In this exercise we will read data in real-time (e.g. Twitter), and store in HDFS:
Twitter --> NiFi --> HDFS
Mandatory:
- Read from a real-time data source
- Apply some internal processors (e.g. filtering, split, conversion, etc.)
- Store in HDFS
Optional:
- Make it available in Hive
Tip:
IMPORTANT NOTE (with regards to Twitter account creation): Beware that in some cases the creation of the Twitter Dev account can take a few days.

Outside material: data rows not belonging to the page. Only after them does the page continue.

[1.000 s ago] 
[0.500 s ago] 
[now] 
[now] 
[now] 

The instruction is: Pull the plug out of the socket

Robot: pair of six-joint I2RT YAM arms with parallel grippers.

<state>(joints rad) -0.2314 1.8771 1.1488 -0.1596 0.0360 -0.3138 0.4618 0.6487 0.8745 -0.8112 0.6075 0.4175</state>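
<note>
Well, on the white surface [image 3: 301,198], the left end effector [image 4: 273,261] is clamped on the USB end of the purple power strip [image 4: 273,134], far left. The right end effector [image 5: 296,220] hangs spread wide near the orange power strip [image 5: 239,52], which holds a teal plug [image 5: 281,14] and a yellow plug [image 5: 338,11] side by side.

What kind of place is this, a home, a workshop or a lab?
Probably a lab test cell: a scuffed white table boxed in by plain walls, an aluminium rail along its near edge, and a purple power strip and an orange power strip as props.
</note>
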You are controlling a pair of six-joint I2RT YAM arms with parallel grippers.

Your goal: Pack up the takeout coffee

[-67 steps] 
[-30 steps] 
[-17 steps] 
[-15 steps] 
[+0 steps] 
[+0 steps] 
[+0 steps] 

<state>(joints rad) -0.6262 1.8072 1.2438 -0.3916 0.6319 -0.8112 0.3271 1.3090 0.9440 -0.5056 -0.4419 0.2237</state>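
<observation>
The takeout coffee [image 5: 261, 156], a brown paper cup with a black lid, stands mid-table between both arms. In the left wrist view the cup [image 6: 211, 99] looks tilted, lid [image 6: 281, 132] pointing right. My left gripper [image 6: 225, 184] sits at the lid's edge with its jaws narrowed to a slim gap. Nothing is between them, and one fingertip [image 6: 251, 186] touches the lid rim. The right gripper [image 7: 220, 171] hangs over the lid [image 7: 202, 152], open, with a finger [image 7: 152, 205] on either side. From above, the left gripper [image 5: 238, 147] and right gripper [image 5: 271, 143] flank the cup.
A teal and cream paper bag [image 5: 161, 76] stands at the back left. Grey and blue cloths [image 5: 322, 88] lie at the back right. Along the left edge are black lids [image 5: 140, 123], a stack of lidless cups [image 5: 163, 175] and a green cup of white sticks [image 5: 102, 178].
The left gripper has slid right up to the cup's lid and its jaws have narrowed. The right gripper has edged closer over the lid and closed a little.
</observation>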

If you don't want to use Twitter, feel free to use any other real-time data source:
- https://www.quora.com/Where-can-I-find-public-or-free-real-time-or-streaming-data-sources
- https://blog.k2datascience.com/real-time-data-sources-for-data-engineering-projects-9bcff65c8468
- https://github.com/ColinEberhardt/awesome-public-streaming-datasets
- https://www.pubnub.com/developers/realtime-data-streams/
Or even, you can just read from a source of data which changes over time (e.g. stocks or weather), so you can schedule it every x seconds/minutes. For example:
If you don't want to use Twitter and you don't find any real-time data source, feel free to create any other *more or less complex" workflow.
This is what you will have to deliver:
- Screenshot of the workflow
- Short explanation of what you did (data source, transformations, etc.)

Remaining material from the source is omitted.